Hay quien juega como un niño a matar marcianitos en el móvil a pesar de su calvicie y sus bíceps de acero fruto de años de gimnasio, pero la mayoría se muestra ausente, absorta, abducida por sus móviles y tabletas con los sentidos fuera del vagón y sus oídos en otros mundos de dios.

Ella se hace fotografías a sí misma, autorretratos con pinceles o cámara diríamos antes, selfis con el móvil decimos ahora, sin parar, una y otra vez,como si el mundo fuese un espejo gigante en el que solo se reflejase su rostro, su nuevo peinado, sus uñas recién pintadas. ¡Vanidad de vanidades! Me acuerdo del lienzo de Pereda o del retrato de la Calderona, aquella famosa actriz que se conserva en el Monasterio de las Descalzas Reales de Madrid y cuyo autor sigue siendo desconocido. Y todo ¿para qué? ¿Serán el oro o el platino el mejor medicamento?

Entran ahora en uno de esos vagones que están detrás de una cristalera, se empujan al entrar y salir de modo que se siente un cierto agobio en el ambiente. Se presiente el calor, el ruido de los raíles, la impaciencia, el tedio, la angustia e incluso la alegría. Y se hace más complicado el análisis social.

A pesar de una sentida uniformidad puede observarse por el rabillo del ojo entrar y salir pasajeros que llaman la atención por sus formas de moverse y vestir; desde jóvenes trajeados con rasgos occidentales hasta esbeltas mujeres de color que podrían cantar y bailar jazz o musicales, indios dignos de poseer un Raj o reencarnados faraones egipcios. ¡Qué interesante estudio saldría de todo ello!

Mezclados con ellos, de una forma poco soluble como el cola-cao están los turistas, que, por su forma de moverse, de hablar y su indumentaria se reconocen. El observador es uno de ellos, pero, piensa que en realidad somos todos mestizos e híbridos, turistas y extranjeros, nómadas, diaspóricos, migrantes o exiliados. Lo hemos sido a lo largo de los siglos, de todas nuestras historias conocidas y desconocidas. Y siente un gran alivio.

El viaje: en busca de la verdad y la belleza 

Entonces, se muestra dispuesto a afrontar el viaje como un niño sin miedo y siente la gracia que le permite seguir con el estudio en diferentes horas del día y de la noche, como un Poirot o, mejor dicho, un Holmes del siglo XXI ya que el tipo de viajero en el metro cambia con las horas.

El estudioso mira los carteles, se fija en los letreros de las estaciones, escucha la sonoridad de los nombres a través de la voz metálica de la señorita robot y no deja de leer en los rótulos luminosos: “vigilen sus pertenencias” mientras aprueba con la cabeza el mensaje del alcalde que reza: “cada uno tiene su tiempo, respete el de los demás”.

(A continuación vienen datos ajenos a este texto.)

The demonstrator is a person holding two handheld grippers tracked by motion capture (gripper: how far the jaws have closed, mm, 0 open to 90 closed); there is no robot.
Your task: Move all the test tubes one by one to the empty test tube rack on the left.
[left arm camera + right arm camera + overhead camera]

Así, entre rostro y rostro, niños, ancianos, trabajadores y jóvenes de tan diversa condición, todos con diferentes relatos que contar, el narrador imagina e inventa historias camino de Brockley, lugar al que llega con las piernas cansadas ydoloridas,pero el alma henchida de experiencias, conocimientos y sueños.

Piensa que quizás para conocer de verdad a una ciudades necesario viajar por todos los caminos del metro de la misma manera que para conocer la realidad de una persona enferma es imprescindible transitar por todos los recovecos de su biografía.

Los caminos del metro son un viaje, la medicina, la homeopatía y la vida constituyen el VIAJE con mayúsculas.